Jadi, Lea orang seperti itu? batinku. Aku mengerti, Hans.
"Maafkan aku, Hans," ucapku akhirnya. Setelah terlalu lama mendengarnya bicara. "selama ini aku tidak pernah bisa menunjukkan perasaanku padamu. Kau tahu, aku bukan orang yang memiliki rasa percaya tinggi. Aku selalu memendam apapun sendirian. Perasaanku, penyakitku... Aku tidak suka membebani orang lain, terutama kau, Hans," paparku mengutarakan apa yang selama ini kusimpan di dalam hati.
"Tapi, aku bukan orang lain, May. Aku suamimu. Apa kau lupa?"
Aku menggeleng kuat-kuat. "Aku tidak lupa, Hans. Hanya saja aku sedikit takut untuk mengakuinya, karena kita saling menutup diri selama ini."
"Maaf, May. Harusnya kita saling terbuka satu sama lain saat itu," sambung Hans seraya tersenyum pahit. Entah kenapa aku bisa merasakan dada Hans sedang berkecamuk. Mungkin ia sedang didera penyesalan sekarang.
"Semua sudah berlalu, Hans." Aku tersenyum samar.
"Ya," sahutnya sambil mengangguk. "jadi, kau harus berjuang untukku, May. Apa kau mau melakukannya untukku dan untuk anak-anak kita?"
Aku bergeming dan menatap ke dalam mata Hans tanpa berkedip. Anak-anak kita? batinku. Sungguh, dalam mimpi sekalipun, aku tidak pernah membayangkan memiliki anak-anak bersama Hans. Pasti akan menyenangkan bila semua itu terwujud. Masa depan yang indah.
"Ya, Hans," balasku dengan dada bergemuruh karena bahagia. Aku menghembuskan napas dengan lega. Semua beban di dalam dadaku seperti menguap lenyap terbang bersama angin. Semua karena Hans.
"Hei!"
Astaga! Aku tercekat karena teriakan Sam yang tiba-tiba muncul di depan kami. Padahal aku tadi sempat ingin menyandarkan bahuku di pundak Hans, tapi, urung karena kehadiran Sam.

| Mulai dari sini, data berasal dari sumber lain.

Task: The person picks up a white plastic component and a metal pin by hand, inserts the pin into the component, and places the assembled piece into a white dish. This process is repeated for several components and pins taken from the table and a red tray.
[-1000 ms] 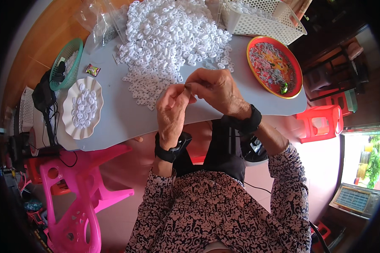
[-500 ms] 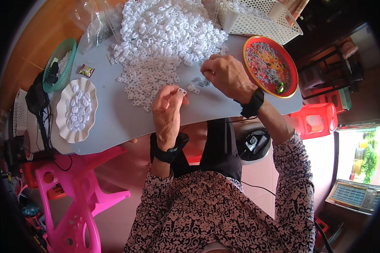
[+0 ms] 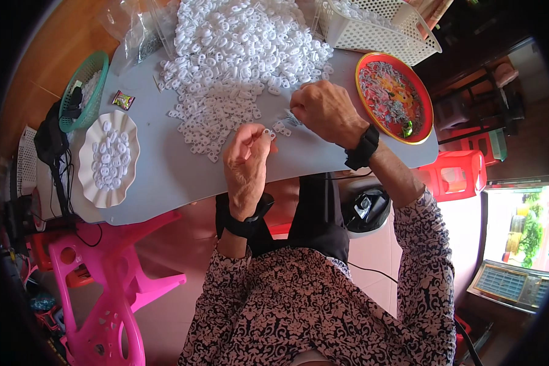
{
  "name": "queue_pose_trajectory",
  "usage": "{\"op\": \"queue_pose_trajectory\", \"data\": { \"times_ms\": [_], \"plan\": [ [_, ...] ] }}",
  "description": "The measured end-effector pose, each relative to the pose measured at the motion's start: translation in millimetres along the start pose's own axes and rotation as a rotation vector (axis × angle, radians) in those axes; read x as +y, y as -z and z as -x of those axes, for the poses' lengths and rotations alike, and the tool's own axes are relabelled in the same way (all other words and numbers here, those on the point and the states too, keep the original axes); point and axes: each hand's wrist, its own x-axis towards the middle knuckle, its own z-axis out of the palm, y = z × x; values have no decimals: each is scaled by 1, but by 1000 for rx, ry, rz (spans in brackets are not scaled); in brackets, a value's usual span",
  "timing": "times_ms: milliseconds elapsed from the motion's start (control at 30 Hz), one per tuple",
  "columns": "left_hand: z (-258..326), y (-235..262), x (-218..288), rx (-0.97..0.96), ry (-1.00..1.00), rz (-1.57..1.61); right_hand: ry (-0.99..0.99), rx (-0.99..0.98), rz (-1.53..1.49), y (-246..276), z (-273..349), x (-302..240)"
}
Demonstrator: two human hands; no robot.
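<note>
- Left hand [image 3: 246, 163]: fingers curled, pinching one small white ring [image 3: 268, 132] at the fingertips; ring too small to give an axis.
- Right hand [image 3: 324, 111]: at two o'clock from the left, fingers bent down onto loose pieces on the grey table [image 3: 165, 177]; whether it grips any, cannot tell.
- Pile of white rings [image 3: 244, 55]: at twelve o'clock, nearer the right hand.
- White basket [image 3: 378, 30]: beyond, at one o'clock.

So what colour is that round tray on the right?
The round tray is red with a yellow rim, seen in the head view.
</note>
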Motion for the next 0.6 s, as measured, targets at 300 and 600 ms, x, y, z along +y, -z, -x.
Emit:
{"op": "queue_pose_trajectory", "data": {
  "times_ms": [300,600],
  "plan": [
    [0,-1,-3,-4,-75,27,10,-19,6,2,-1,-2],
    [0,-2,-1,-1,-35,3,108,-21,251,8,-9,-18]
  ]
}}
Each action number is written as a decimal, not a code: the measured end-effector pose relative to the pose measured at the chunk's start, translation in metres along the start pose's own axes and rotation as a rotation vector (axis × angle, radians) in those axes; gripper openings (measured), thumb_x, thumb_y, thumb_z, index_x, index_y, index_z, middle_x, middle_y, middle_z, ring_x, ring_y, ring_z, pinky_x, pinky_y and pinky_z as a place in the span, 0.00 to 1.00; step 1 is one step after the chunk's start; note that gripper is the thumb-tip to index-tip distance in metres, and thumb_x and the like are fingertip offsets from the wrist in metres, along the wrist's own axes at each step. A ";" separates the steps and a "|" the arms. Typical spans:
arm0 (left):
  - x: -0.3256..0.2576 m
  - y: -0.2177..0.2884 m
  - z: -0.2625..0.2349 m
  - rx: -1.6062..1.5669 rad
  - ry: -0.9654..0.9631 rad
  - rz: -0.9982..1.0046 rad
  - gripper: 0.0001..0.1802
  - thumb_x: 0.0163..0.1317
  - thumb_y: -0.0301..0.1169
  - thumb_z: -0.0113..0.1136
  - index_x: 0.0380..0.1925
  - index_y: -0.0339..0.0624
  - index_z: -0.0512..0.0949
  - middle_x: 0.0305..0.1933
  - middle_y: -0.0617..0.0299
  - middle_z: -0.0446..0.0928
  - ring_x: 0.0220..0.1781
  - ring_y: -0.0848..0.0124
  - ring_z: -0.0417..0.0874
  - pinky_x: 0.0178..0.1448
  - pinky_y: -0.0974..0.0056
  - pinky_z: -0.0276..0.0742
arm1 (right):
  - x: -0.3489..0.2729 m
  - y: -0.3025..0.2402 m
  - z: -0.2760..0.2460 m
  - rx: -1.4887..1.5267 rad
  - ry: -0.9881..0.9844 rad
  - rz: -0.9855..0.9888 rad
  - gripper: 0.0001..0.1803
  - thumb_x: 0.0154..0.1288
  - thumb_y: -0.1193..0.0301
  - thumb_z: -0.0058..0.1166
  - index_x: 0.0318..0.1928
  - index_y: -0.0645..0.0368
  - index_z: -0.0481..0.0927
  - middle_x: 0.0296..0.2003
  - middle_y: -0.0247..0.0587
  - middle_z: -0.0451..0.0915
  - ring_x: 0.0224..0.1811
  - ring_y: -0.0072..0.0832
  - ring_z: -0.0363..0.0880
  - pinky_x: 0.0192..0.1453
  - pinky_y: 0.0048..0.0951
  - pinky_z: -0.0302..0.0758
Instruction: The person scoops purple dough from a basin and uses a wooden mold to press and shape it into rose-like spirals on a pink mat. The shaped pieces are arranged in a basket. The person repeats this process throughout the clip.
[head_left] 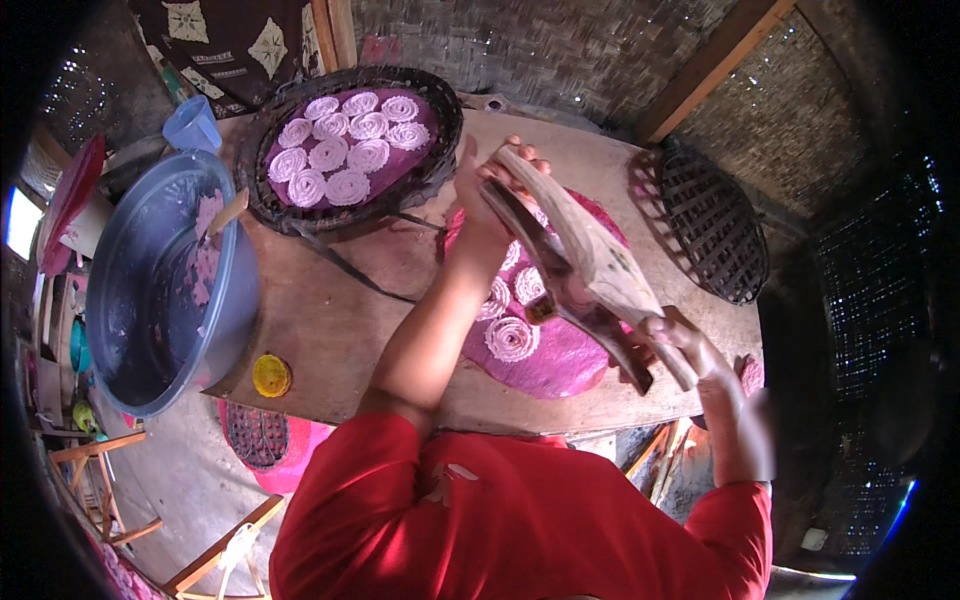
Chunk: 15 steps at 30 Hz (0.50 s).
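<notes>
Both my hands grip a long wooden hand press with two arms, a pale upper one (600,255) and a dark lower one (525,222). My left hand (480,190) wraps round its far end, and my right hand (695,348) closes round the near right end. The press is tilted above a round pink sheet (550,375) on the table. Several pale pink dough rosettes (511,340) lie on that sheet, partly hidden by the press and my left arm. Farther left, a dark woven tray (448,120) holds more rosettes (328,154) on a pink sheet.
A large blue basin (120,290), smeared with pink dough, stands at the table's left with a wooden stick (228,212) at its rim. Behind it is a light-blue jug (193,125). A yellow round thing (271,376) lies by the near edge. An openwork tray (712,225) rests at right.
</notes>
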<state>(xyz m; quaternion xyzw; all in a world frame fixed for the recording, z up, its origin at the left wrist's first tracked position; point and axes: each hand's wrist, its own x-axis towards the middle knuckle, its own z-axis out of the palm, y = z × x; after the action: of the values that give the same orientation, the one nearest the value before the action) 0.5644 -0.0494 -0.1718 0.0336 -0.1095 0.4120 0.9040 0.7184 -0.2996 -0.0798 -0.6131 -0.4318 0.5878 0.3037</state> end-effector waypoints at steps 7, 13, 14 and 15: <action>-0.037 0.020 -0.023 0.122 -0.016 0.003 0.21 0.71 0.55 0.46 0.39 0.50 0.75 0.36 0.66 0.76 0.42 0.63 0.77 0.42 0.59 0.78 | 0.011 0.033 0.010 0.169 -0.183 0.018 0.44 0.61 0.39 0.50 0.60 0.70 0.73 0.37 0.56 0.83 0.33 0.39 0.86 0.36 0.32 0.83; -0.042 0.017 -0.042 0.017 -0.138 0.112 0.14 0.68 0.45 0.56 0.41 0.47 0.76 0.37 0.65 0.76 0.44 0.64 0.76 0.26 0.72 0.73 | 0.056 0.081 0.031 0.594 -0.304 0.025 0.46 0.68 0.33 0.30 0.71 0.59 0.56 0.46 0.74 0.77 0.34 0.58 0.84 0.37 0.51 0.84; -0.041 0.017 -0.043 -0.001 -0.153 0.126 0.13 0.68 0.44 0.56 0.41 0.47 0.76 0.37 0.65 0.76 0.44 0.65 0.76 0.26 0.72 0.73 | 0.065 0.090 0.036 0.809 -0.340 0.106 0.46 0.67 0.32 0.31 0.67 0.60 0.62 0.46 0.72 0.77 0.34 0.55 0.84 0.38 0.50 0.84; -0.040 0.016 -0.043 0.022 -0.137 0.137 0.13 0.67 0.42 0.57 0.41 0.46 0.76 0.38 0.65 0.76 0.44 0.65 0.76 0.26 0.73 0.72 | 0.072 0.099 0.042 0.879 -0.378 0.091 0.46 0.67 0.32 0.32 0.66 0.60 0.64 0.45 0.70 0.78 0.33 0.52 0.84 0.37 0.49 0.84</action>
<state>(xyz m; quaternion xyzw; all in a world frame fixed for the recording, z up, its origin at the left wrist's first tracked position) 0.5340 -0.0617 -0.2235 0.0638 -0.1685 0.4708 0.8637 0.6894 -0.2849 -0.2054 -0.3273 -0.1626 0.8286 0.4241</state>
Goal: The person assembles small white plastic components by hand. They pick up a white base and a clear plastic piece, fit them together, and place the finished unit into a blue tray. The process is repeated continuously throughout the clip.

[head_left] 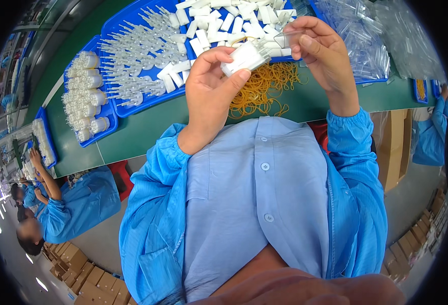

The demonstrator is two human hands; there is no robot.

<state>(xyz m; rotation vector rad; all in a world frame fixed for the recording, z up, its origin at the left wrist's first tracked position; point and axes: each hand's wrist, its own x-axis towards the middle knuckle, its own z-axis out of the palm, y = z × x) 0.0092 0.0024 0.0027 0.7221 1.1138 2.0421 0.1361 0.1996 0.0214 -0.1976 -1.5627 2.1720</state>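
Observation:
My left hand (209,89) grips a bundle of white plastic parts (245,60) with clear, narrow tips pointing right. A thin yellowish loop shows at the bundle's upper edge. At the tips, my right hand (323,53) pinches a piece of clear plastic (288,38) between thumb and fingers; its exact shape is hard to make out. Below the bundle, a heap of yellow rubber bands (259,96) lies on the green table (163,134). Just beyond my hands, a blue tray (124,113) holds loose white blocks (202,38) and many clear-tipped white pieces (137,53).
A smaller blue tray (109,122) at the left holds banded bundles (84,96). Clear plastic pieces (358,46) fill a tray on the right, beside clear bags (412,40). Co-workers in blue (84,198) sit along the table; cardboard boxes (97,282) stand behind.

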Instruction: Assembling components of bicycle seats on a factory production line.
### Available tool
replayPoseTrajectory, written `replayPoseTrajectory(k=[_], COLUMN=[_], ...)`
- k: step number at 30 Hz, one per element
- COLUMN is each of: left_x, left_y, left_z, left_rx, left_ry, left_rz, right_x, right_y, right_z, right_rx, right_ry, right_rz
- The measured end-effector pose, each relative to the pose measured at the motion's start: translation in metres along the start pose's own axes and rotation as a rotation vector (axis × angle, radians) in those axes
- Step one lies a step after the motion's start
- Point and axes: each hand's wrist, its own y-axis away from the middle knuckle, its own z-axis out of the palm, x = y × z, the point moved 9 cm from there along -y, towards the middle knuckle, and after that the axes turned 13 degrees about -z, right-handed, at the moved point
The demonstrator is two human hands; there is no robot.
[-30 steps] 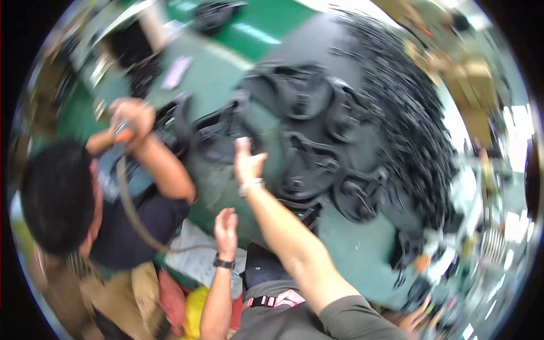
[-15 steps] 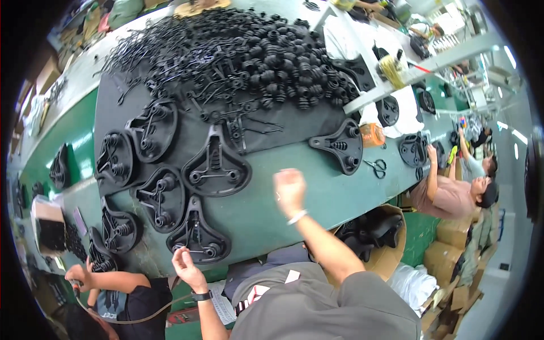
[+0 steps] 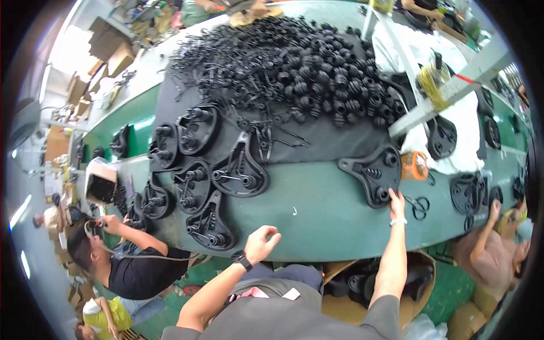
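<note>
Right hand (image 3: 396, 205) stretched far out, fingertips laid on the near edge of a black saddle-shaped plastic base (image 3: 374, 174) lying flat on the green worktop (image 3: 323, 218); grip flat and touching rather than closed, nothing lifted. Left hand (image 3: 260, 242) hovering nearer in, fingers loosely curled, empty, just right of another black base (image 3: 211, 224) at the worktop's near edge. Just right of the grip, scissors (image 3: 419, 205) and an orange tape roll (image 3: 415, 165). Beyond it, a black mat heaped with ribbed black springs (image 3: 323, 68). Well to the left, more black bases (image 3: 241, 170) in a cluster, and a co-worker in a black shirt (image 3: 133, 266). Likely risks: with only fingertips on the rim and the arm at full reach, base could slip or tip if pulled; could snag the scissors nearby.
</note>
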Motion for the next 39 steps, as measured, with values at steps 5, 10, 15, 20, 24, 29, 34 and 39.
replayPoseTrajectory(k=[5,10,15,20,24,29,34,39], left_x=[-0.001,0.007,-0.039,-0.092,-0.128,-0.104,-0.118,-0.11], left_y=[-0.012,-0.021,-0.022,-0.009,0.01,0.008,0.009,0.005], left_z=[0.02,0.017,0.009,-0.027,-0.038,-0.041,-0.004,-0.018], left_rx=[-0.008,0.066,0.061,0.061,0.169,0.202,0.226,0.322], left_ry=[-0.155,-0.415,-0.742,-0.579,-0.513,-0.452,-0.504,-0.487], left_rz=[0.027,0.031,0.077,-0.005,-0.027,0.013,-0.024,0.044], right_x=[-0.012,0.021,0.036,0.017,-0.1,-0.211,-0.151,-0.227], right_y=[0.057,0.164,0.255,0.299,0.247,0.191,0.137,0.217], right_z=[0.046,0.107,0.176,0.23,0.37,0.577,0.644,0.541], right_rx=[-0.155,-0.381,-0.527,-0.86,-1.145,-0.843,-1.048,-1.238], right_ry=[0.025,0.04,0.243,0.615,1.019,0.863,1.451,0.736], right_rz=[-0.024,0.057,0.024,0.021,-0.578,-1.445,-1.235,-1.372])
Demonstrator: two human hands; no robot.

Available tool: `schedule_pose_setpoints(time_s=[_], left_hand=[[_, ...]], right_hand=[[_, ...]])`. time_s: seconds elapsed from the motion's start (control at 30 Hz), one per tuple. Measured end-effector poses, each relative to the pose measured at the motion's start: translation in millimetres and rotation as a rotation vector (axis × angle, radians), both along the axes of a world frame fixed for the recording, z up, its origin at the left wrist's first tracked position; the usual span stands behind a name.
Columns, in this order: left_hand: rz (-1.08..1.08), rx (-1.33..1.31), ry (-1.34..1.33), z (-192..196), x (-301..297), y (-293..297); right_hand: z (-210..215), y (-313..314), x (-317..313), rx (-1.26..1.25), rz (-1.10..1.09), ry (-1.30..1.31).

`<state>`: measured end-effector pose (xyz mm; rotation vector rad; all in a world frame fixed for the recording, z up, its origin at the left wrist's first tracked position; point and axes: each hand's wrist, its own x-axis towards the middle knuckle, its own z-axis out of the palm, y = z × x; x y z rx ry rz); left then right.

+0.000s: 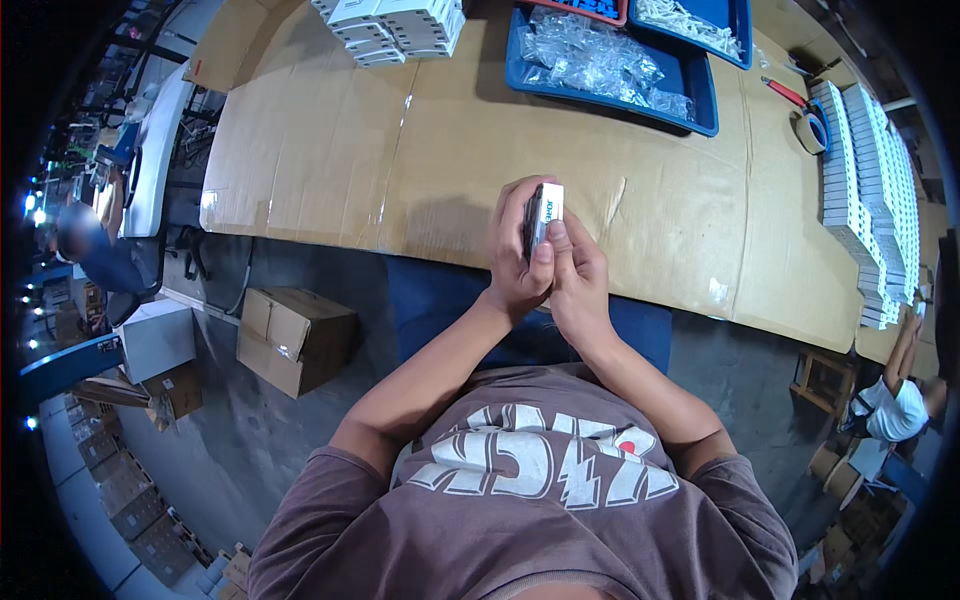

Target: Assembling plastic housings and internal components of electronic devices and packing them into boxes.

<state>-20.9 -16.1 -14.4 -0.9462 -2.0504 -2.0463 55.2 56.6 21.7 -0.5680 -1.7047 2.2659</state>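
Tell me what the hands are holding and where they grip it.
Both hands hold one small white box upright over the table edge: the left hand wraps its left side, the right hand presses its lower right side, thumb on the front.

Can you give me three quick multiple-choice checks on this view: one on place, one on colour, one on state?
1. Where do the rows of stacked white boxes lie on the cardboard-covered table?
A. along its right edge
B. in its middle
C. under it

2. What colour is the tray that holds the clear plastic bags?
A. red
B. blue
C. green

3. How is the small box being handled?
A. it lies untouched on the table
B. one hand holds it alone
C. both hands hold it together

Answers: 1 A, the rows run down the right side. 2 B, the tray's rim and wall are blue. 3 C, the left hand and right hand both clasp it above the table's near edge.
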Motion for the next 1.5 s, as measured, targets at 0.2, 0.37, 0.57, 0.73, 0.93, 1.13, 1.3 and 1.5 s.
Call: schedule_pose_setpoints(time_s=[0.2,0.37,0.57,0.73,0.93,1.13,1.3,1.5], left_hand=[[0.025,0.035,0.013,8.0,3.7,3.8],[0.038,0.024,0.087,7.6,1.2,1.1],[0.049,0.051,0.14,7.1,2.9,-0.3],[0.063,0.078,0.212,7.0,3.3,0.0],[0.089,0.145,0.22,8.8,5.6,1.7],[-0.026,0.071,0.081,1.4,-3.4,-2.7],[-0.163,-0.01,-0.135,-21.5,4.7,-2.6],[-0.465,0.336,-1.082,22.3,14.1,7.7]], right_hand=[[7.7,2.7,2.9,0.03,0.042,0.013],[3.8,-1.5,7.2,0.13,0.003,0.007],[4.0,-9.0,13.0,0.185,-0.038,0.023],[2.1,-14.5,18.1,0.183,-0.074,0.05],[-1.4,-18.9,21.9,0.094,-0.09,0.019],[15.4,14.6,0.8,0.022,0.064,-0.045],[15.2,47.4,4.0,0.199,0.205,-0.019],[13.8,68.2,5.8,1.093,0.228,0.321]])
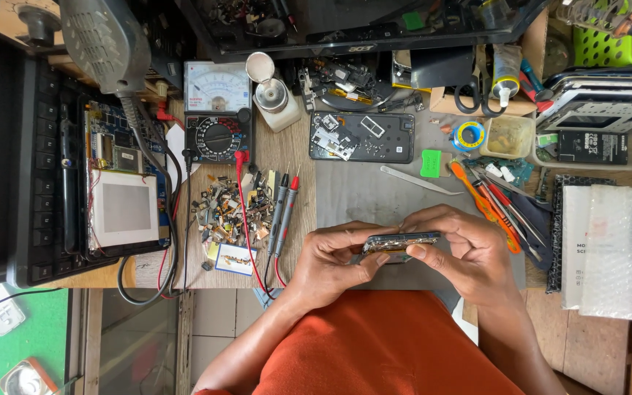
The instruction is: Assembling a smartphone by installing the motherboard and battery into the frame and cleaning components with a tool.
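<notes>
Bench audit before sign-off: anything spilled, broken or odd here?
Small loose parts lie scattered over the wood left of the grey mat. Both hands, left and right, hold a phone edge-on.

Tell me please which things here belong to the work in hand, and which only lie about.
In hand:
- phone, held edge-on
- left hand
- right hand

Lying about:
- opened phone
- analog multimeter with its probes
- pile of small parts
- tweezers
- scissors
- tape roll
</notes>
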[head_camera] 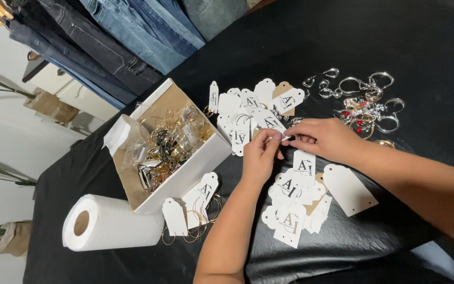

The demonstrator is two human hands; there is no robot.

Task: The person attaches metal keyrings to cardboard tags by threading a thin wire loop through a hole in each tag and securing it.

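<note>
Mid-batch, by the look: left hand (pixel 261 155) and right hand (pixel 324 138) pinch one small earring (pixel 286 138) between fingertips above the black table (pixel 395 37), carded tags (pixel 248 113) piled around, loose silver hoops (pixel 366 97) and a full white box (pixel 172 142) left

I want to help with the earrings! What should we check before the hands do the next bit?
1. Both hands, left hand and right hand, meet over the table: ok.
2. Small piece pinched firmly between them: cannot tell, too tiny.
3. White tags close below: ok.
4. Loose earrings within reach: ok.
5. Box of jewelry open: ok.
6. Paper towel roll out of the way: ok.
</note>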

"Ada apa, Sam?" tanya Hans sembari melepaskan tanganku.
"Kalian harus menemui dokter dan mengatur jadwal operasi secepatnya," beritahu Sam.
"Baiklah," sahut Hans. "mari kita masuk, May," ajaknya sejurus kemudian. Pria itu mengulurkan tangannya kepadaku.
Aku menerima uluran tangan Hans dan mengikuti langkah mereka berdua menuju ke ruangan dokter yang menangani penyakitku.